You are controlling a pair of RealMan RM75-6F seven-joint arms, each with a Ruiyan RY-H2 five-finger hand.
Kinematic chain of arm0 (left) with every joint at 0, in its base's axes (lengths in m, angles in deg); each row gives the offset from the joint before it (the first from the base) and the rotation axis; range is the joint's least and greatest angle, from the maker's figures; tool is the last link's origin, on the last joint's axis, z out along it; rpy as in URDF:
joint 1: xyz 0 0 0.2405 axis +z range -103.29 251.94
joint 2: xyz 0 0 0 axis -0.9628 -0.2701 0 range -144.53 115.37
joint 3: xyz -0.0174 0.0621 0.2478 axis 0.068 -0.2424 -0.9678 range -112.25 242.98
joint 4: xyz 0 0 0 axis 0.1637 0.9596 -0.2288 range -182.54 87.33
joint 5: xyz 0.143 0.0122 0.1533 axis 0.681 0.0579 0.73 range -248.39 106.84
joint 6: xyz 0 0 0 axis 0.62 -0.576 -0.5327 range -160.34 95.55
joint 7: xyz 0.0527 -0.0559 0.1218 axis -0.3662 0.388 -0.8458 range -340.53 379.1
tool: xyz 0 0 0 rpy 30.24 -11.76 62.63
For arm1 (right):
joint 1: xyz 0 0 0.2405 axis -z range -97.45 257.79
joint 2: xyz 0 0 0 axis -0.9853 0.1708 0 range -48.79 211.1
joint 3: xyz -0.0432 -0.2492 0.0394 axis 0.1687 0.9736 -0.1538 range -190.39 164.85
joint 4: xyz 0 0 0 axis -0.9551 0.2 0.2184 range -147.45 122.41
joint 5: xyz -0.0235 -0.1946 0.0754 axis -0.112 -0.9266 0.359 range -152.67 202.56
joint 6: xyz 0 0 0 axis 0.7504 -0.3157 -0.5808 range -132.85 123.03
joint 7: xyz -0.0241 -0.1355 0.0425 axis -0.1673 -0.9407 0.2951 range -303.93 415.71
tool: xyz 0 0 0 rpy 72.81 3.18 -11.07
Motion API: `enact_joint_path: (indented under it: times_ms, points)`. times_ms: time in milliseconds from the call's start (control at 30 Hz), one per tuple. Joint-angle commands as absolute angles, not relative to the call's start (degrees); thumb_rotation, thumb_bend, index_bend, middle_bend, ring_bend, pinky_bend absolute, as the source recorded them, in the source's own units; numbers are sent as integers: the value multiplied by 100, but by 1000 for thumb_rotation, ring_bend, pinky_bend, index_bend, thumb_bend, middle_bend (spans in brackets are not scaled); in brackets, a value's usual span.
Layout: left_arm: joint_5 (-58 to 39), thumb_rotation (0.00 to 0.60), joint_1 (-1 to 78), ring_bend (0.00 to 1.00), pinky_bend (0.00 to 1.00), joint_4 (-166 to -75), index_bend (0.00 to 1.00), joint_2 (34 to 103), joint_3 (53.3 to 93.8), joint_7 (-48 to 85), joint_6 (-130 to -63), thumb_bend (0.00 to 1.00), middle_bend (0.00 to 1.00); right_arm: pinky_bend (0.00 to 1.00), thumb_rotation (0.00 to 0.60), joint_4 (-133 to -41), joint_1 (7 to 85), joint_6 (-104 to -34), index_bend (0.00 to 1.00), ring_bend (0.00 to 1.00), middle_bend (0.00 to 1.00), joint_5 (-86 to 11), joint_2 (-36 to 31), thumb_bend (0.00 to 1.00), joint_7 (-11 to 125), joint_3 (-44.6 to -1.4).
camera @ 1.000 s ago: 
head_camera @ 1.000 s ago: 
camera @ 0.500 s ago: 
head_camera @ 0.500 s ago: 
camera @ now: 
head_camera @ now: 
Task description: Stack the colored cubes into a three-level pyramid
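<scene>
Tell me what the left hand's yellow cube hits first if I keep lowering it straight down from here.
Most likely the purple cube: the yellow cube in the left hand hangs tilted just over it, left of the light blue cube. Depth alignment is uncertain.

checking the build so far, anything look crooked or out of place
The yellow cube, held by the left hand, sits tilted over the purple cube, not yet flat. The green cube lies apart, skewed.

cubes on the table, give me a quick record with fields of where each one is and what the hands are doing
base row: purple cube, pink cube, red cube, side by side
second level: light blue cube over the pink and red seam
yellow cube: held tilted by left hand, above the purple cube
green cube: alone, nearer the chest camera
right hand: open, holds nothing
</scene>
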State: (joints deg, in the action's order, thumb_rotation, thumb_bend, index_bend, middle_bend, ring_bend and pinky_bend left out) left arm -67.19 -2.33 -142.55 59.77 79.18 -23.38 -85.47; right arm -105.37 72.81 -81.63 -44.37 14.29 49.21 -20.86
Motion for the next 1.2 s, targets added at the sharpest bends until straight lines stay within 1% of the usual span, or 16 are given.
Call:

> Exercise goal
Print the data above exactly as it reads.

> Finished exercise
You are controlling a pair of RealMan RM75-6F seven-joint arms, each with a Ruiyan RY-H2 five-finger hand.
Kinematic chain of arm0 (left) with every joint at 0, in its base's axes (lengths in m, angles in deg); each row gives the offset from the joint before it (the first from the base) and the rotation axis; range is the joint's least and greatest angle, from the maker's figures; tool is the last link's origin, on the last joint's axis, z out along it; rpy as in URDF:
joint 1: xyz 0 0 0.2405 axis +z range -103.29 251.94
joint 2: xyz 0 0 0 axis -0.9628 -0.2701 0 range -144.53 115.37
joint 3: xyz -0.0174 0.0621 0.2478 axis 0.068 -0.2424 -0.9678 range -112.25 242.98
joint 4: xyz 0 0 0 axis 0.1637 0.9596 -0.2288 range -182.54 87.33
joint 5: xyz 0.143 0.0122 0.1533 axis 0.681 0.0579 0.73 range -248.39 106.84
joint 6: xyz 0 0 0 axis 0.62 -0.576 -0.5327 range -160.34 95.55
joint 7: xyz 0.0527 -0.0559 0.1218 axis -0.3662 0.388 -0.8458 range -340.53 379.1
tool: xyz 0 0 0 rpy 30.24 -11.76 62.63
For arm1 (right):
joint 1: xyz 0 0 0.2405 axis -z range -97.45 257.79
joint 2: xyz 0 0 0 axis -0.9853 0.1708 0 range -48.79 211.1
joint 3: xyz -0.0432 -0.2492 0.0394 axis 0.1687 0.9736 -0.1538 range -190.39 164.85
joint 4: xyz 0 0 0 axis -0.9551 0.2 0.2184 range -147.45 122.41
joint 5: xyz -0.0235 -0.1946 0.0754 axis -0.112 -0.9266 0.359 range -152.67 202.56
joint 6: xyz 0 0 0 axis 0.7504 -0.3157 -0.5808 range -132.85 123.03
joint 7: xyz -0.0241 -0.1355 0.0425 axis -0.1673 -0.9407 0.2951 range -303.93 415.71
tool: xyz 0 0 0 rpy 72.81 3.18 -11.07
Motion API: `enact_joint_path: (indented under it: times_ms, points)`. times_ms: time in milliseconds from the call's start (control at 30 Hz), one per tuple. Joint-angle commands as absolute angles, not relative to the call's start (degrees); thumb_rotation, thumb_bend, index_bend, middle_bend, ring_bend, pinky_bend absolute, as the source recorded them, in the source's own units; numbers are sent as integers: the value multiplied by 100, but by 1000 for thumb_rotation, ring_bend, pinky_bend, index_bend, thumb_bend, middle_bend (spans in brackets are not scaled); in brackets, a value's usual span.
Layout: left_arm: joint_5 (-58 to 39), thumb_rotation (0.00 to 0.60), joint_1 (-1 to 78), ring_bend (0.00 to 1.00), pinky_bend (0.00 to 1.00), joint_4 (-166 to -75), index_bend (0.00 to 1.00), joint_2 (34 to 103), joint_3 (53.3 to 93.8), joint_7 (-48 to 85), joint_6 (-130 to -63), thumb_bend (0.00 to 1.00), middle_bend (0.00 to 1.00); right_arm: pinky_bend (0.00 to 1.00), thumb_rotation (0.00 to 0.60), joint_4 (-133 to -41), joint_1 (7 to 85), joint_6 (-104 to -34), index_bend (0.00 to 1.00), ring_bend (0.00 to 1.00), middle_bend (0.00 to 1.00), joint_5 (-86 to 11), joint_2 (-36 to 31), thumb_bend (0.00 to 1.00), joint_7 (-11 to 125), joint_3 (-44.6 to -1.4).
camera @ 1.000 s ago: 
head_camera @ 1.000 s ago: 
camera @ 0.500 s ago: 
head_camera @ 0.500 s ago: 
camera @ now: 
head_camera @ now: 
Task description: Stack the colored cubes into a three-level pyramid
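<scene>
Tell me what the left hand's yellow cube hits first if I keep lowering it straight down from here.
Most likely the purple cube: the yellow cube in the left hand hangs tilted just over it, left of the light blue cube. Depth alignment is uncertain.

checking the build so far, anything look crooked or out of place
The yellow cube, held by the left hand, sits tilted over the purple cube, not yet flat. The green cube lies apart, skewed.

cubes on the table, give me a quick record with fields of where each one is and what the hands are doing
base row: purple cube, pink cube, red cube, side by side
second level: light blue cube over the pink and red seam
yellow cube: held tilted by left hand, above the purple cube
green cube: alone, nearer the chest camera
right hand: open, holds nothing
</scene>
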State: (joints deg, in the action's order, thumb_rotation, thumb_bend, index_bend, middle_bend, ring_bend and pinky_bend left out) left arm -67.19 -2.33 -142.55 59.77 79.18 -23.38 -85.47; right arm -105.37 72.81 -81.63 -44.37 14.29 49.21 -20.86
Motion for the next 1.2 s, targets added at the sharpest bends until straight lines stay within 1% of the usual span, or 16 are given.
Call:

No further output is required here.